Problem to solve =>
If a line in the data below contains "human", copy it.

Extracted entries =>
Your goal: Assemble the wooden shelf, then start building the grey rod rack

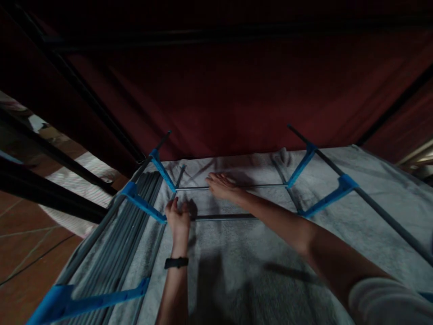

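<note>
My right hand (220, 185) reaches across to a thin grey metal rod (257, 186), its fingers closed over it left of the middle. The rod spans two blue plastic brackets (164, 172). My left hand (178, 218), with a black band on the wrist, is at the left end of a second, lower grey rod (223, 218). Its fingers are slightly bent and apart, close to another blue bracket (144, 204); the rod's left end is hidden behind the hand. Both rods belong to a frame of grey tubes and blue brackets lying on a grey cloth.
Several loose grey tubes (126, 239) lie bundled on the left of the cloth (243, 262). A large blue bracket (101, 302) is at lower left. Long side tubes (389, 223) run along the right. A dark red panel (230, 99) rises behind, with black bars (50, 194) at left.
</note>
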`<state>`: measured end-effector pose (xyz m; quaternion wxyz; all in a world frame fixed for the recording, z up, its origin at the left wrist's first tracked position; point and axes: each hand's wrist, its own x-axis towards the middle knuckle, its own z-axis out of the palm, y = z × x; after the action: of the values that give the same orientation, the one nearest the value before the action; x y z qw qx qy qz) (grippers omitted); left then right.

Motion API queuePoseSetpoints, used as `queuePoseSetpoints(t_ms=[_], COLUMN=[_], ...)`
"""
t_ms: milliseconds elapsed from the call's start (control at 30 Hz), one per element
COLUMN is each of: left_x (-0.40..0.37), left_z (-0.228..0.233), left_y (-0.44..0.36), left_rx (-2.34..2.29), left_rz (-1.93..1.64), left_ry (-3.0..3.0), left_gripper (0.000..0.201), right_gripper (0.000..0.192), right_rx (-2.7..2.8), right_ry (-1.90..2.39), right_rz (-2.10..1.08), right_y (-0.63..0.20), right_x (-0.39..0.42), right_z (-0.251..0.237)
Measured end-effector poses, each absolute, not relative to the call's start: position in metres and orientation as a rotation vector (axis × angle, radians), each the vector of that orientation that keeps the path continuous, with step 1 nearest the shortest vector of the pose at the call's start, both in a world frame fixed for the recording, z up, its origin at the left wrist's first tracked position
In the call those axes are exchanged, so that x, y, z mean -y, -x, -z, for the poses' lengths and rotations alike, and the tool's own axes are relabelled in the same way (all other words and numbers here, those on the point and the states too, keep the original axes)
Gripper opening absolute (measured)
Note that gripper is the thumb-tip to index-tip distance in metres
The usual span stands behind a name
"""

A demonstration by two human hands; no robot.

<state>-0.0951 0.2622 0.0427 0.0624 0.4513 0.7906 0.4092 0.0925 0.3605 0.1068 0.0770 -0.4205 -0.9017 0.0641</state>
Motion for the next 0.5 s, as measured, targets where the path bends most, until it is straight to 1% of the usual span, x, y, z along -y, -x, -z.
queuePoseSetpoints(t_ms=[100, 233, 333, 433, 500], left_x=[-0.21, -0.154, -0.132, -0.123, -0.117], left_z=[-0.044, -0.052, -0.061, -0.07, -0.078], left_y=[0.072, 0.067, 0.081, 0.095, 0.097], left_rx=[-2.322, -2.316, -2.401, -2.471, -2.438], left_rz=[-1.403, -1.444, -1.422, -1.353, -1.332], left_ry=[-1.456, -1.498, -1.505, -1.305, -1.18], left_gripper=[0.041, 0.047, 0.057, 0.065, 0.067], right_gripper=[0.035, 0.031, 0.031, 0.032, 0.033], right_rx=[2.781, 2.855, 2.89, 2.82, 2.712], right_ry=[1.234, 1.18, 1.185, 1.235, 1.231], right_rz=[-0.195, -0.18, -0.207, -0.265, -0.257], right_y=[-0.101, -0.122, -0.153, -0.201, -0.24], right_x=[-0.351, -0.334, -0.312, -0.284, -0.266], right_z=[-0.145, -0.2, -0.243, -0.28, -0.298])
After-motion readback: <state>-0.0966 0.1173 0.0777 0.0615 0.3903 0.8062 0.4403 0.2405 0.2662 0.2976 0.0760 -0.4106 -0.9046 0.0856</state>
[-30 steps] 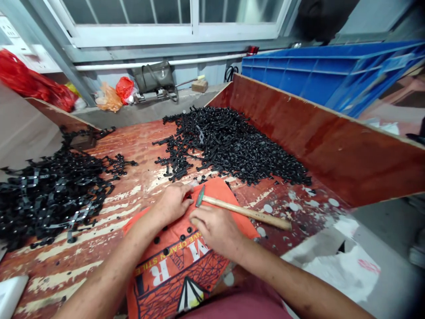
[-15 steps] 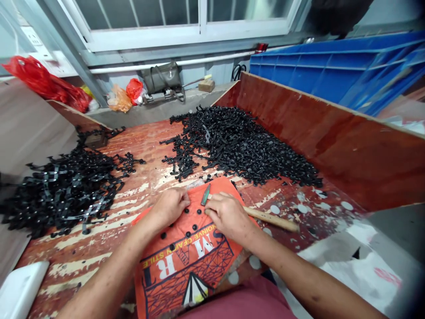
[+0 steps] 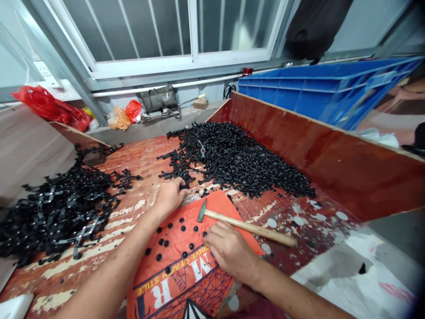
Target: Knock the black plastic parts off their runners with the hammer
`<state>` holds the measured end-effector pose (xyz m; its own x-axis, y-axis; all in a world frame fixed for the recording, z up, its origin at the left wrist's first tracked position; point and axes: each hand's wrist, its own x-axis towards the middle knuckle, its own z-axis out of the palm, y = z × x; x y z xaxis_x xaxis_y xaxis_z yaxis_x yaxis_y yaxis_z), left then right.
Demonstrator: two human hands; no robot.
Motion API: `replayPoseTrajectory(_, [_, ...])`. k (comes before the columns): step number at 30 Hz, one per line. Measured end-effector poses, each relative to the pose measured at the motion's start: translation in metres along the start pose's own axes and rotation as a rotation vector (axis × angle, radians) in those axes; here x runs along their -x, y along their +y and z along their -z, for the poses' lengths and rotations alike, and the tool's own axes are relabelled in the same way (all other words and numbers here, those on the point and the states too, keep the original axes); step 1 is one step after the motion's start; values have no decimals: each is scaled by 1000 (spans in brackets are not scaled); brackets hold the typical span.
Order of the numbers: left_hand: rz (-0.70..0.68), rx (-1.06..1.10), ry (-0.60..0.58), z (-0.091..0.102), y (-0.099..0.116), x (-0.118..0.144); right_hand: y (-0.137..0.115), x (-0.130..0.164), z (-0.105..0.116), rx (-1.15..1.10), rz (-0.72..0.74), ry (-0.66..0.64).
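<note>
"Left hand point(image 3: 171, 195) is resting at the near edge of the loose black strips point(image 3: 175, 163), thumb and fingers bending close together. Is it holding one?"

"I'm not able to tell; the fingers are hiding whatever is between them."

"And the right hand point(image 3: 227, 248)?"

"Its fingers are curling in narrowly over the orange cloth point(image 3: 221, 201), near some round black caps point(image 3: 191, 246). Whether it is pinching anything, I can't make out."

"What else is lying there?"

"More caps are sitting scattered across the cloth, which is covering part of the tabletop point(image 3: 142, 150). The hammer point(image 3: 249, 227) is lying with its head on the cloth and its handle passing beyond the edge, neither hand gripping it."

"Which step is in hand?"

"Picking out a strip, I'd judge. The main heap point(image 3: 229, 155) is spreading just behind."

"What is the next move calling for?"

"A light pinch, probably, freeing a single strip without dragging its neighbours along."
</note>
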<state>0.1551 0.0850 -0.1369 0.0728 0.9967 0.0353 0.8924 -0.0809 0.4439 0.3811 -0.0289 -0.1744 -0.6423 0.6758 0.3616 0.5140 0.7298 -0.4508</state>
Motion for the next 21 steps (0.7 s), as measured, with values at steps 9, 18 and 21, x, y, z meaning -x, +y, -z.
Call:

Answer to this exercise =>
A demonstration by two human hands; no robot.
Demonstrator: two human hands; no robot.

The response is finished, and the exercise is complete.